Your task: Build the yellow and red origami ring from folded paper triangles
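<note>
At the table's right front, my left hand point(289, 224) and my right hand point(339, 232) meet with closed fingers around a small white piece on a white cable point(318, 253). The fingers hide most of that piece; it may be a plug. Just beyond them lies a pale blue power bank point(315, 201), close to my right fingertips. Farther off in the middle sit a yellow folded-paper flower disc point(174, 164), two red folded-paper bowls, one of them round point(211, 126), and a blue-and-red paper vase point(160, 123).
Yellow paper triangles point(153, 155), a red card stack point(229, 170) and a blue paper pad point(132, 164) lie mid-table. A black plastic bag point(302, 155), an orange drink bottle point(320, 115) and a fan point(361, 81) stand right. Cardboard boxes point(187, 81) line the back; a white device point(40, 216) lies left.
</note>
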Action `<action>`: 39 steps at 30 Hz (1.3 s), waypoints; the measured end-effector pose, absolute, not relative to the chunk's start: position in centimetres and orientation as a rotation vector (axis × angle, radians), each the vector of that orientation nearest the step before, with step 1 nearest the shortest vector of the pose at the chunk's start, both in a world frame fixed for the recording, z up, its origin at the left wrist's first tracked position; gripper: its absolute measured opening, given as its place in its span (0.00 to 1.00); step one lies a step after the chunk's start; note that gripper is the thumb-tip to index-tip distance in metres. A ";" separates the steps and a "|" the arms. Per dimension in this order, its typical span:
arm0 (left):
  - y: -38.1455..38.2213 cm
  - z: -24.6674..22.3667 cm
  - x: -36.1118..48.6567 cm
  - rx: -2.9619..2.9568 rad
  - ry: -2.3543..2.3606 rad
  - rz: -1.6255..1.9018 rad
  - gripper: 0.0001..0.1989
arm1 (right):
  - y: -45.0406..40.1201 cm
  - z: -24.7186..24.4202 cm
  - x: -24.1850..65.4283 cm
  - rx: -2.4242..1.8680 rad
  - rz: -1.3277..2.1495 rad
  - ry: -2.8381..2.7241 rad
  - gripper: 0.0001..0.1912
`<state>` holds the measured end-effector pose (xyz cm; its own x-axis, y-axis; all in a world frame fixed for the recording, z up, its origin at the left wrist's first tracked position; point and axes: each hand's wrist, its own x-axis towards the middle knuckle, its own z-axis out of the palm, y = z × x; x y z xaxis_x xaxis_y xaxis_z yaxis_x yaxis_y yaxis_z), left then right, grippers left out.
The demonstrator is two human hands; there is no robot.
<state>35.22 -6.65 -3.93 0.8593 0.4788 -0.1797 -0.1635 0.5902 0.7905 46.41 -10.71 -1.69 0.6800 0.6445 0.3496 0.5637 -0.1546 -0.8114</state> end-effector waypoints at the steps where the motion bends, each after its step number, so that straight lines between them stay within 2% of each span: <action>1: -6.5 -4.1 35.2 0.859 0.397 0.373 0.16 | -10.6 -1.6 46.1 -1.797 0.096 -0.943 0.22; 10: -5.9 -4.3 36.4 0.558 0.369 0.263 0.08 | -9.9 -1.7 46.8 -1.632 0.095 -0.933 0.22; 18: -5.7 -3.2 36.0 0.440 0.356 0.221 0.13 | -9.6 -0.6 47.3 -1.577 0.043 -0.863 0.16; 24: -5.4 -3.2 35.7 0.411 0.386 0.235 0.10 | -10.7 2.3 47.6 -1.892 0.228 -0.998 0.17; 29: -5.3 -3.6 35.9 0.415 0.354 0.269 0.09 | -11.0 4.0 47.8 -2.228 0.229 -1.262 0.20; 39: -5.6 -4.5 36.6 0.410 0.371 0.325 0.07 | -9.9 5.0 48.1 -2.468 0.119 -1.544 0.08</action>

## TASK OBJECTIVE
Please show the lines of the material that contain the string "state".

## SOLUTION TO THIS PROBLEM
`<state>` holds the measured end-effector pose (xyz cm; its own x-axis, y-axis; all in a world frame fixed for the recording, z up, its origin at the left wrist's first tracked position; point and axes: each hand's wrist, its own x-axis towards the middle knuckle, its own z-axis out of the palm, y = z × x; x y z xaxis_x xaxis_y xaxis_z yaxis_x yaxis_y yaxis_z), left then right, grippers left out.
<state>35.22 -6.65 -3.93 0.8593 0.4788 -0.1797 -0.1635 0.5902 0.7905 46.41 -10.71 -1.69 0.6800 0.6445 0.3496 0.5637 -0.1546 -0.8114</state> end-effector waypoints at the steps where the motion bends, each after its step number, so that straight lines between them stay within 2% of each span: <action>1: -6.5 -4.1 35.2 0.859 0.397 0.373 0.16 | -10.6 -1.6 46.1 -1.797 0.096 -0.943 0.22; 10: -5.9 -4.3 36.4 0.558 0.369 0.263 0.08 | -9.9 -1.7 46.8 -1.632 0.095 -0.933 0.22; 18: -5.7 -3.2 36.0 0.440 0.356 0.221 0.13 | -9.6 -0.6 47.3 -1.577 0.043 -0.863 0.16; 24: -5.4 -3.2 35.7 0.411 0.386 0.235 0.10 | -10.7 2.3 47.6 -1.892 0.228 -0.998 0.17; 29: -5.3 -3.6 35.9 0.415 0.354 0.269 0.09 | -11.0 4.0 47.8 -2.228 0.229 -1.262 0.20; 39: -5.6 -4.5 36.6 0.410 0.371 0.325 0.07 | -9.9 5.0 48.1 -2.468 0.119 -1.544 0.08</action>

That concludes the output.